Dan et Joss.
Joss et Dan.
Daniel et Jocelyn. Les inséparables. Toujours à se marrer comme des gorets. À faire les mêmes blagues, à jouer aux mêmes jeux.
Je croyais que je ne verrais jamais deux mecs aussi potes et aussi complices de tout le restant de ma vie. Sans doute, ça sera le cas d'ailleurs. Des amitiés comme ça, on les qualifiait de rares, d'uniques, de fusionnelles.
Comment ils en étaient venus à se foutre sur la gueule ?
Pour quelle obscure raison, ce soir-là, devant nos yeux ébahis à tous, Dan et Joss s'étaient tapés ? Ou plus exactement pourquoi Dan avait collé son poing dans la gueule de son meilleur pote, pendant que Joss le traitait de tous les noms ?
À cause d'une fille ? Si oui, laquelle ?
À cause d'un vieux dossier ? Si oui, lequel ?
Pour une question de fric ? Dans ce cas, pour combien ?
Parce que l'un d'eux menaçait de livrer un gros et vilain secret sur l'autre ? Mais alors, quel secret ?
Personnellement, moi j'avais ma petite idée.

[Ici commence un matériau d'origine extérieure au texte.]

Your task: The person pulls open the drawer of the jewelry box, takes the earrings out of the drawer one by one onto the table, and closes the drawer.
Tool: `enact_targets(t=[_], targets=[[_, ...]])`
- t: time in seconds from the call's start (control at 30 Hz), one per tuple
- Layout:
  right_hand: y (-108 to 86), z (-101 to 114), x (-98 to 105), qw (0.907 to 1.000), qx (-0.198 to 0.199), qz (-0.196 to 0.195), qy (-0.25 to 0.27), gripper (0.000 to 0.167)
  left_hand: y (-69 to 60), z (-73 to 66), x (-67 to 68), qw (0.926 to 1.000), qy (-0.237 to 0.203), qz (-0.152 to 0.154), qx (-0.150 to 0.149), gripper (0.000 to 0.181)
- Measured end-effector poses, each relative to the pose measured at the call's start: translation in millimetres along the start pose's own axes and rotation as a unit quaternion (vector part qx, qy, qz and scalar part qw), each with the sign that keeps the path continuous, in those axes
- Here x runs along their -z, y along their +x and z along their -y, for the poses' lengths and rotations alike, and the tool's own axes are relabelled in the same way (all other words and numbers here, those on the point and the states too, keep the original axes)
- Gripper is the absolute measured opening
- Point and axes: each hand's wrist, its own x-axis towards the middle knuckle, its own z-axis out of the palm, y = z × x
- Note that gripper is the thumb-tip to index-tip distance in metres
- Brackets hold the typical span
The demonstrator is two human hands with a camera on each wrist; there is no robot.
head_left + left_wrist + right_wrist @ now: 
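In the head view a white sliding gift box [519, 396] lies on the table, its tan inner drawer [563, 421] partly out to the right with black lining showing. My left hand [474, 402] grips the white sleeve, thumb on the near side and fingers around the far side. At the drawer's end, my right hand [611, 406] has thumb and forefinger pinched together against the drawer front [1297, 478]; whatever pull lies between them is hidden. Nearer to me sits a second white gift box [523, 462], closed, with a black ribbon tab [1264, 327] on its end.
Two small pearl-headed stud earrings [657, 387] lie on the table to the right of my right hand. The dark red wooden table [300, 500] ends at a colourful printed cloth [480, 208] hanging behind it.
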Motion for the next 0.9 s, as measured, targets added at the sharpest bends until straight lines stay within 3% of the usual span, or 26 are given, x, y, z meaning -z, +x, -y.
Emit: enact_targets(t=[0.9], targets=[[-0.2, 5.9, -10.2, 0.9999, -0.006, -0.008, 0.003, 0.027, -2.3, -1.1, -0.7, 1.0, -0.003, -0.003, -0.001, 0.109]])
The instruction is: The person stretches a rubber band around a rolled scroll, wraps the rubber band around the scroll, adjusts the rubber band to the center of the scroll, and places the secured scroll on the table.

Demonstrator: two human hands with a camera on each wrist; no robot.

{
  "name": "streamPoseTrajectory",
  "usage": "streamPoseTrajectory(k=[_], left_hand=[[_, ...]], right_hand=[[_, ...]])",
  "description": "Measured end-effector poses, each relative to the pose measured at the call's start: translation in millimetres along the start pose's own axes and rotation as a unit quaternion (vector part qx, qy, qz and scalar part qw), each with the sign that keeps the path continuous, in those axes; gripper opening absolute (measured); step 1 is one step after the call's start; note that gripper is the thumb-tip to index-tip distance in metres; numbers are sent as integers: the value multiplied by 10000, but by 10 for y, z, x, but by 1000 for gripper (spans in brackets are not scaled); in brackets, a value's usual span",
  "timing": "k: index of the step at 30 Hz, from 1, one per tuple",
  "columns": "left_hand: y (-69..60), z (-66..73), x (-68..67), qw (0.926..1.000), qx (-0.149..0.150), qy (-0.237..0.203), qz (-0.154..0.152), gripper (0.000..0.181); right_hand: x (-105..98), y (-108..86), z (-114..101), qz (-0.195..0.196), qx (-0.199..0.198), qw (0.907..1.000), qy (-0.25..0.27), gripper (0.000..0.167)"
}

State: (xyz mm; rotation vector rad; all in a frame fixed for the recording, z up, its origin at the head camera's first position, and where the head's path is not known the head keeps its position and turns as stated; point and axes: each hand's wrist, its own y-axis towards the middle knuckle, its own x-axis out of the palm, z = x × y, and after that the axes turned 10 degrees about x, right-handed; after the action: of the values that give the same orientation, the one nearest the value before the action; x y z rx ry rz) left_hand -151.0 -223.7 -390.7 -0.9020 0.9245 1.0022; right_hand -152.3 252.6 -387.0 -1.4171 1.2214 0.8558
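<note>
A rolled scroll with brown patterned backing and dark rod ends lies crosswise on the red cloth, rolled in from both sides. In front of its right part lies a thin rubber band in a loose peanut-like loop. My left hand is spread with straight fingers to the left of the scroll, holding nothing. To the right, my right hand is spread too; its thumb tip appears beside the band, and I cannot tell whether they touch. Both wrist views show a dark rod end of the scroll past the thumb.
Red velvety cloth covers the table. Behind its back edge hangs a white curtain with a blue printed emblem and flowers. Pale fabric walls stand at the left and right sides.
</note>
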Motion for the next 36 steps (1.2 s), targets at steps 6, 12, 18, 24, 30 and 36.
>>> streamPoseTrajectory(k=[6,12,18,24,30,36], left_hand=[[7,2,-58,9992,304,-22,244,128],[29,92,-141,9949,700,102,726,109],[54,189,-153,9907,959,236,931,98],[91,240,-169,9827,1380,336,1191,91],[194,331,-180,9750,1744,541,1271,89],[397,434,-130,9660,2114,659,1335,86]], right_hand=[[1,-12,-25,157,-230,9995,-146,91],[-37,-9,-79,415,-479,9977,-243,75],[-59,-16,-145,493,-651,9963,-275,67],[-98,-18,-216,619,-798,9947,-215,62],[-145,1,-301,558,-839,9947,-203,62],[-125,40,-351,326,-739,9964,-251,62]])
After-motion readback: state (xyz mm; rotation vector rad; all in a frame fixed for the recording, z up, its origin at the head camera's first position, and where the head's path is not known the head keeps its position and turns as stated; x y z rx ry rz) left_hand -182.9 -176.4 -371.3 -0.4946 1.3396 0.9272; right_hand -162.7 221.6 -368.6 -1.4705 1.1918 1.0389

Le truc, c'était que personne ne me croirait. En tout cas pas Fanny, ni Gautier, ni Mélanie, ni Hugues, ni les frangins Busy, ni les frangins Tal-Tal, ni les jumelles, ni Cendrine, ni Sandrine ni aucun des autres abrutis de la bande. En gros personne parmi les personnes présentes à la fête chez Fanny.
Et pourtant ils avaient tous été là à chaque fois qu'un nouveau caillou était tombé dans le jardin de l'amitié qui liait Daniel et Jocelyn.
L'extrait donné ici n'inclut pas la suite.